Addendum 365-c : Rapport d'exploitation
Historique : Les conséquences de l’incident "Avalon" auront pour effet de mettre un terme définitif au programme spatial occulte français. Désormais inexploitable, SCP-365-FR reste cependant de facto sous la juridiction du Bureau Africain des Affaires Occultes jusqu'en 1962 avant de passer sous le contrôle des Archives Noires de la République française. En 1979, la propriété de la zone est cédée par la France à l'Éthiopie contre des concessions aurifères. Le Secrétariat des Artefacts et des Sciences Paranormales d'Abyssinie signera dans la foulée des accords d’exploitation avec la Fondation SCP en échange du partage des connaissances anormales que cette dernière pourra tirer de ses missions d’exploration.
Liste non exhaustive des éléments notables récupérés au cours des différentes plongées à l'intérieur de la zone de SCP-365-FR :
- Un lot de seize tablettes en or rédigées en amharique guèze décrivant le fonctionnement de SCP-365-FR-02.
- Des fragments de carnets en français proposant une traduction des tablettes d'or, des notes de recherches complémentaires et décrivant la nature de SCP-365-FR-03.
- Un lot de huit mille six cent trente-trois (8 633) jetons de prière et pièces de monnaies marawites en métaux précieux divers.

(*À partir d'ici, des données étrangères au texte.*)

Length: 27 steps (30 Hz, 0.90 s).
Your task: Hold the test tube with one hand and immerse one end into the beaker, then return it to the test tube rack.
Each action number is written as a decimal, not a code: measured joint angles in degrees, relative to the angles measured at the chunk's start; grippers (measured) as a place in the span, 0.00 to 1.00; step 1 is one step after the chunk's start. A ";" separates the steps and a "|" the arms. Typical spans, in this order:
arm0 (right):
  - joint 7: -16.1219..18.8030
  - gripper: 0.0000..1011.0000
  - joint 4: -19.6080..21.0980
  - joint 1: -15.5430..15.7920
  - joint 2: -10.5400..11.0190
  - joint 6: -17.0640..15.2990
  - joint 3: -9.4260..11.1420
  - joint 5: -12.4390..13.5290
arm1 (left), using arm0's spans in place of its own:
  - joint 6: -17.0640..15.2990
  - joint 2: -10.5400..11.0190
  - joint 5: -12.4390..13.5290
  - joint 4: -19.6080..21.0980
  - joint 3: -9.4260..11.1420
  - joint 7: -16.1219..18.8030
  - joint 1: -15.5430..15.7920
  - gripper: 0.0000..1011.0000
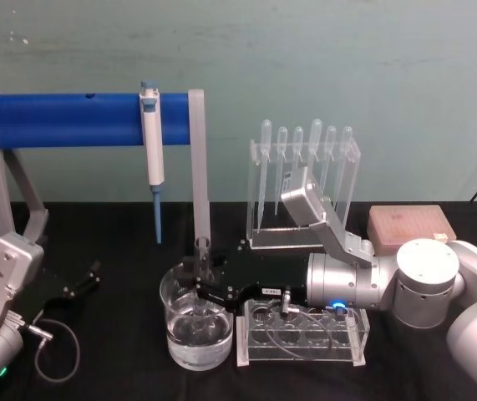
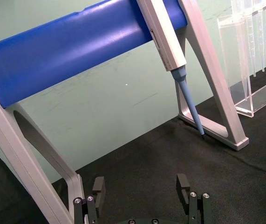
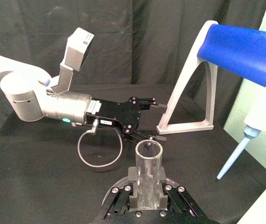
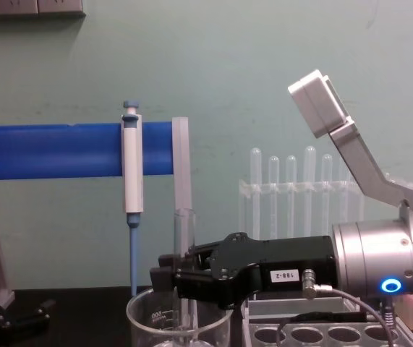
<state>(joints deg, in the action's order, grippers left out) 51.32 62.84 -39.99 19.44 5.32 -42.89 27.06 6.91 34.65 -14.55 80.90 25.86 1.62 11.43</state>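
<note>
The left claw point(image 2: 141, 186) lies closest, parked low over the black surface at the robot's left with its jaws spread wide and nothing between them. To its right stands the beaker point(image 1: 174, 330), with some clear liquid in the bottom. The test tube point(image 4: 184, 231) stands upright in it, open rim up and lower end below the beaker's rim. The right claw point(image 4: 173, 278) grips it at about mid-length, reaching in from the right. Just right of the beaker sits the test tube rack point(image 1: 301, 357), its holes open.

The tube is probably light, stiff, smooth and breakable. A modest squeeze on the straight wall, well below the rim, should suit it. It should stay vertical so it does not knock the beaker's lip.

The chest view shows from the side how deep the tube sits. The right wrist view looks down its open mouth and shows a jaw pressed to each side. The head view shows how close the rack is.
</note>
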 joint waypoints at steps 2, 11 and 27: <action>0.04 0.22 -0.21 0.10 -0.12 0.12 0.11 -0.03 | 0.00 0.00 0.00 0.00 0.00 0.00 0.00 0.99; 0.13 0.22 -0.67 0.40 -0.38 0.33 0.50 -0.02 | 0.00 0.00 0.00 0.00 0.00 0.00 0.00 0.99; 0.22 0.22 -0.65 0.36 -0.33 0.33 0.41 0.03 | 0.00 0.00 0.00 0.00 0.00 0.00 0.00 0.99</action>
<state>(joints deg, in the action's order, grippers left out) 51.54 62.19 -39.63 19.11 5.65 -42.48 27.09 6.91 34.64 -14.55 80.90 25.86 1.62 11.43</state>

- Un lot de trente-neuf tablettes en marbre rédigées en amharique guèze narrant les chroniques de Gojho Qetema, ainsi que plusieurs légendes afférant à sa construction et au conflit opposant Marawi et Di-Hagon.
- Une statue de quatre mètres en grès sombre représentant le dieu Marawi.
- Des objets du quotidien collectés à travers toute la cité (outils en acier ou en bronze, statuettes, poteries, bijoux, vaisselle, etc.)
- Une large pièce de bronze tordue identifiée comme l'aileron manquant de SCP-365-FR-02, arraché lors de l'incident "Avalon". Une portion de l'objet semble avoir partiellement fondu comme suite à une exposition brutale à une importante source de chaleur concentrée. La portion brûlée porte une inscription en caractères guèzes profondément gravée dans le métal dont la reproduction se trouve ci-dessous :
የምድር ልጆች ዛሬ አይደለም ፡፡ ለእናንተ ሰማይ ድንበር ትሆናላችሁ - ቲ.